Maximal possible edges in graph

Question

A graph has 20 vertices. If two vertices are of same degree, they are not connected by an edge. Find the maximal possible number of edges in such a graph

I tried constructing it through diagram but am getting 1 vertex of 19 degree and rest of the vertices of other degree but am not able to proceed further. My approach is to find the number of vertices with degree satisfying the above condition and then using the handshaking lemma but am unable to proceed.

Can you please suggest some hints on the same?

Answer 1

I am not sure that this is true, but let us assume that in an optimal solution, every vertex is adjacent to every other vertex of a different degree. So the optimal solution might be a complete $k$-partite graph with no two partition classes of the same size.

I made a computer search to find the repetition-free partition $20=n_1+\cdots +n_k$ that maximizes

$$|E|=\sum_{i<j} n_i n_j,$$

since this is the number of edges of the resulting graphs.
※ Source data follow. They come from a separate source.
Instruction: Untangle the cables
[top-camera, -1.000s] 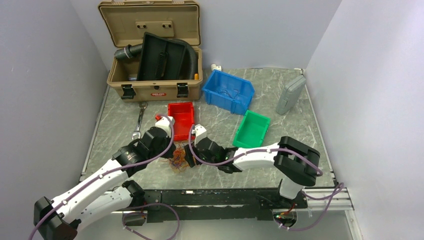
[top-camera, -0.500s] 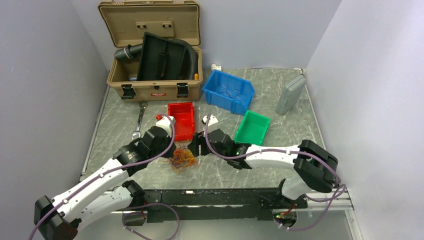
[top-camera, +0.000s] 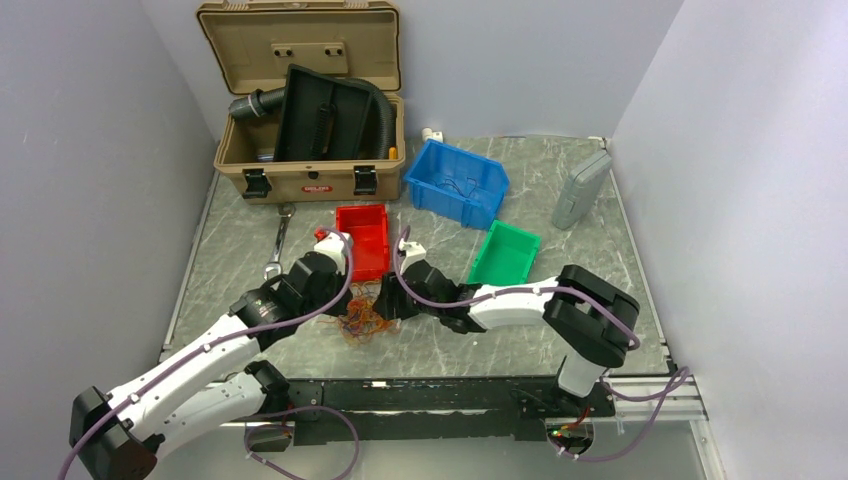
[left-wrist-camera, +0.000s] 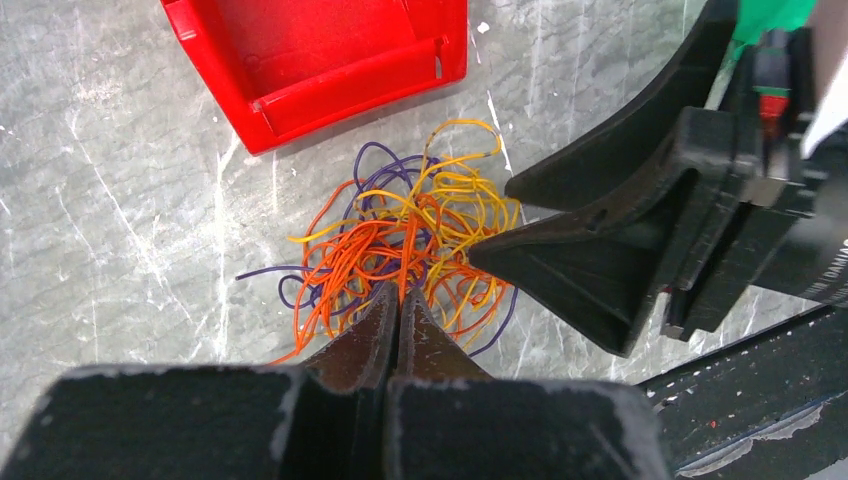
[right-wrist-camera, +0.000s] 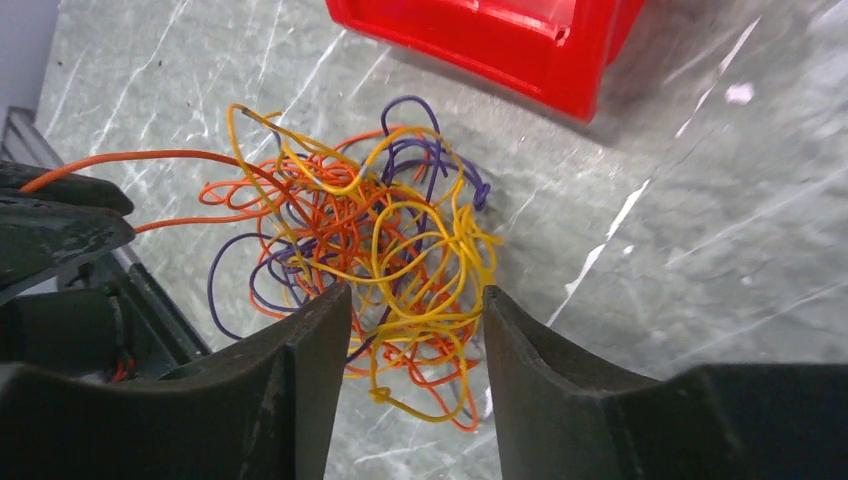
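Here left hand (left-wrist-camera: 398, 300) pinches cables (left-wrist-camera: 410, 240), right hand (right-wrist-camera: 415, 300) straddles them

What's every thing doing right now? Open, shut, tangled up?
cables, tangled in one heap.
left gripper, shut on an orange strand of the cables.
right gripper, open, astride the heap.
toolbox, lid open.
grey case, shut.

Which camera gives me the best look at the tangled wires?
The right wrist view: the cables fill the frame, with orange, yellow and purple strands easy to tell apart. The left wrist view shows the cables smaller and partly covered. In the top view they are only a small bright clump.
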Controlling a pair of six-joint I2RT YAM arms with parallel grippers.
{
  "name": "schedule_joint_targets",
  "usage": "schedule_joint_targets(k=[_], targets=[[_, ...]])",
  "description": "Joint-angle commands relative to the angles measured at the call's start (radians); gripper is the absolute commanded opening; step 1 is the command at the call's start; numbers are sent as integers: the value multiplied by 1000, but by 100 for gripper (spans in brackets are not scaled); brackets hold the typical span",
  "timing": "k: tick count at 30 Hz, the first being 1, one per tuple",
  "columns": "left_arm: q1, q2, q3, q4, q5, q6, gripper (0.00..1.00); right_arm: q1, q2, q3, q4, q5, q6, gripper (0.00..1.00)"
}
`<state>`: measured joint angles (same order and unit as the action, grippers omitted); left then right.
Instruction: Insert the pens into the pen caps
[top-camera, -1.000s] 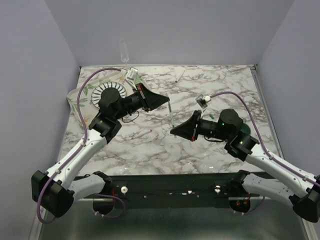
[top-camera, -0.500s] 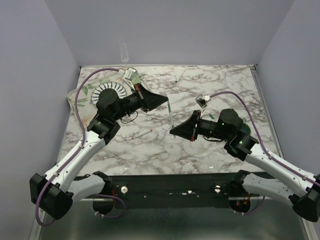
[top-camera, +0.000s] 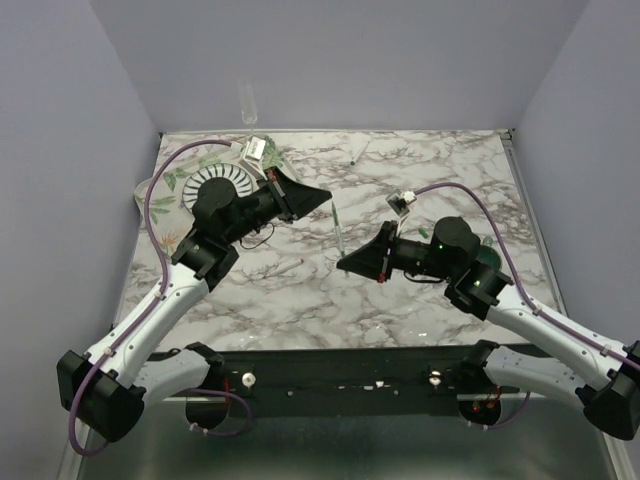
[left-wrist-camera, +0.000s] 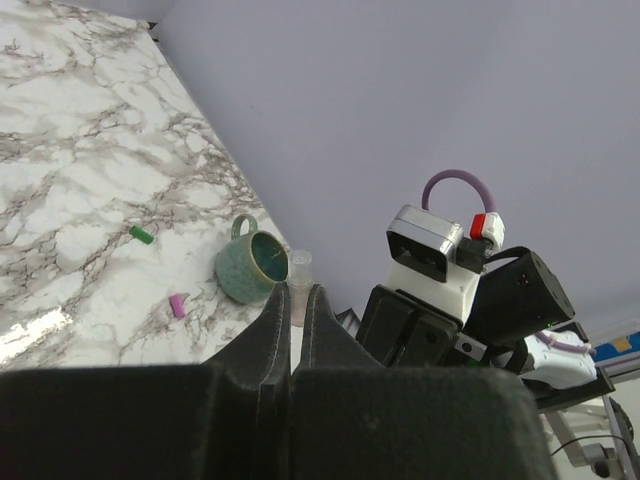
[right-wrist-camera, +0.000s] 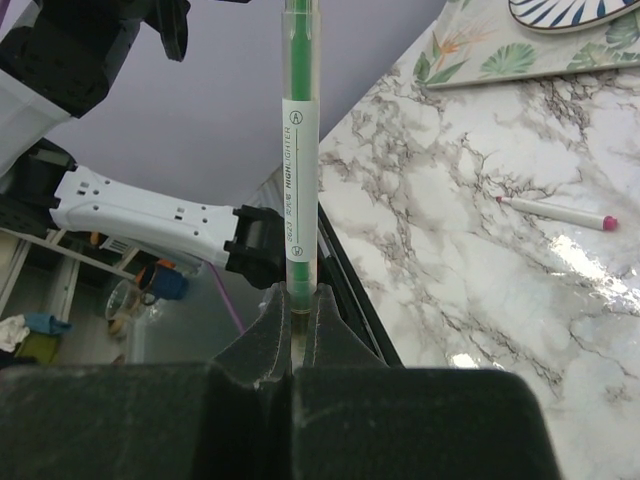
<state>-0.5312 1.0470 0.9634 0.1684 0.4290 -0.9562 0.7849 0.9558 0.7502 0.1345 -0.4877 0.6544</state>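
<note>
Right gripper (right-wrist-camera: 298, 297): was clamped on the lower end of the green pen (right-wrist-camera: 300, 120), which was held upright.
Left gripper (left-wrist-camera: 297, 298): was closed on a small translucent tube (left-wrist-camera: 299, 268); only its tip was seen past the fingers, and what it was could not be told.
Green pen: was raised clear of the worktop (right-wrist-camera: 480, 270), its top end near the left gripper in the top view.
Pink-tipped pen (right-wrist-camera: 555, 213): was laid flat on the marble, uncapped.
Green cap (left-wrist-camera: 141, 235): was seen lying on the worktop near the teal mug (left-wrist-camera: 250, 268).
Pink cap (left-wrist-camera: 178, 305): was seen just beside the mug, apart from the green cap.
Striped plate (right-wrist-camera: 580, 10): was seen at the worktop's far left.
</note>
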Motion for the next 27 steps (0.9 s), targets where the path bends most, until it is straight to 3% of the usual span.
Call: schedule_joint_targets(k=[1, 27], targets=[[2, -24, 28, -21, -41, -10, 0, 13, 14, 18, 33, -22, 7, 1], [2, -51, -9, 13, 22, -4, 0, 20, 37, 41, 37, -3, 10, 1]])
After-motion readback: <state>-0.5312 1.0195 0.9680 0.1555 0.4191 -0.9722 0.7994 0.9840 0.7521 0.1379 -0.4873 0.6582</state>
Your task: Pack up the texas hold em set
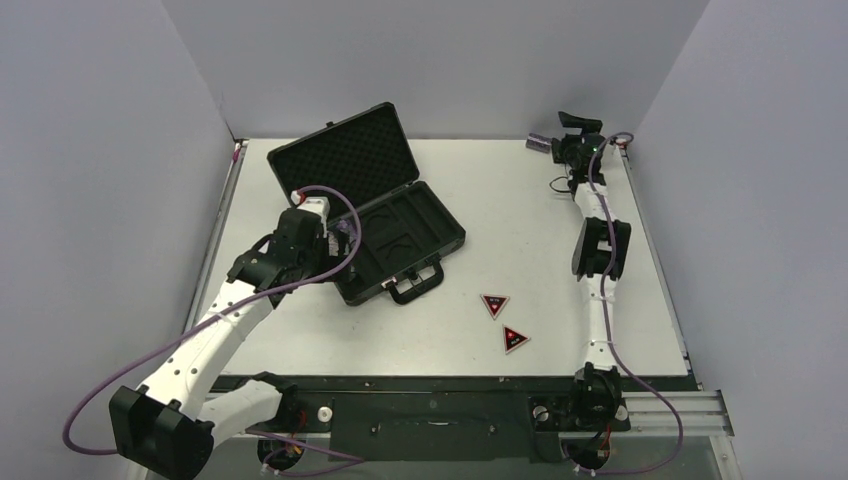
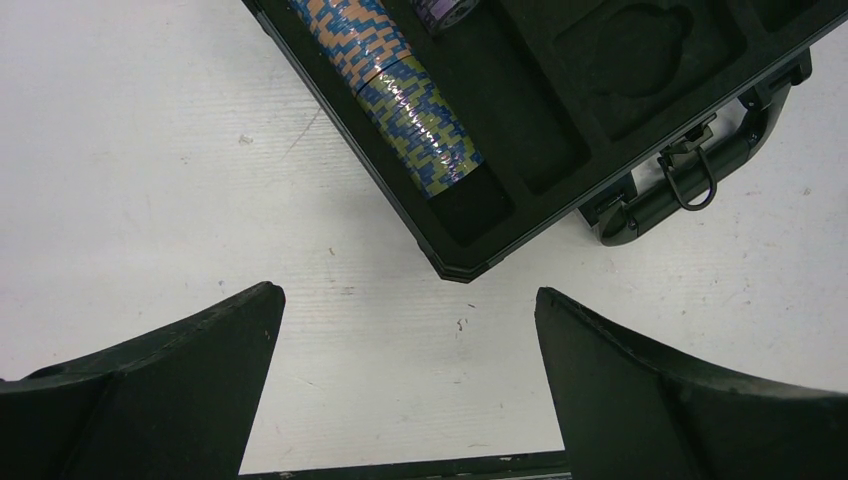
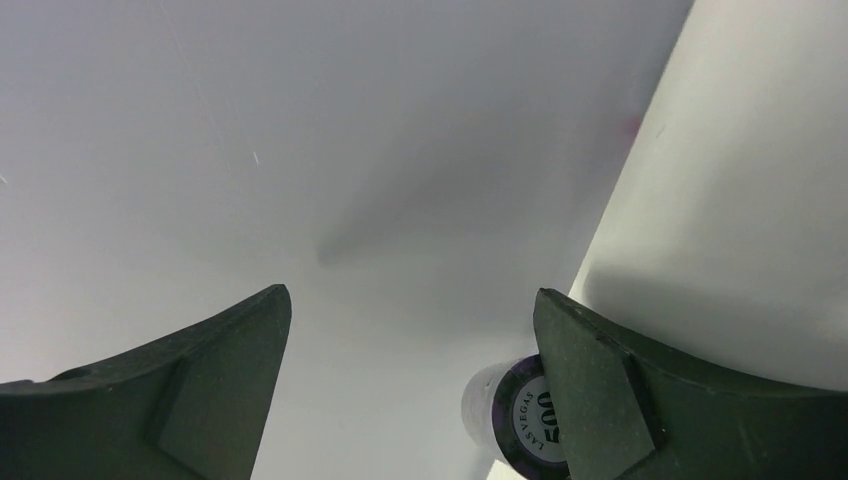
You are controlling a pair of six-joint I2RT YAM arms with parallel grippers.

The result is $K_{2,3,4,5,6}$ is optimal with 155 edges.

---

Just in case you wonder, I used the following (quite unreadable) Mathematica code

MaximalBy[
    { #, Plus @@ Times @@@ Subsets[#,{2}] } & /@ 
        Select[IntegerPartitions[20],DuplicateFreeQ],
    Last
]

With output {{{6,5,4,3,2},155}}.

Answer 2

It turns out that $155$ is not the maximum. Via integer linear programming, I found that the maximum is instead $156$, attained by graphs with degree sequences $$(19,18,18,17,17,17,16,16,16,16,15,15,15,15,14,14,14,14,14,12),$$ $$(19,18,18,17,17,17,16,16,16,15,15,15,15,15,14,14,14,14,14,13),$$ and $$(19,18,18,17,17,17,16,16,16,16,15,15,15,15,14,14,14,14,13,13),$$ and perhaps others.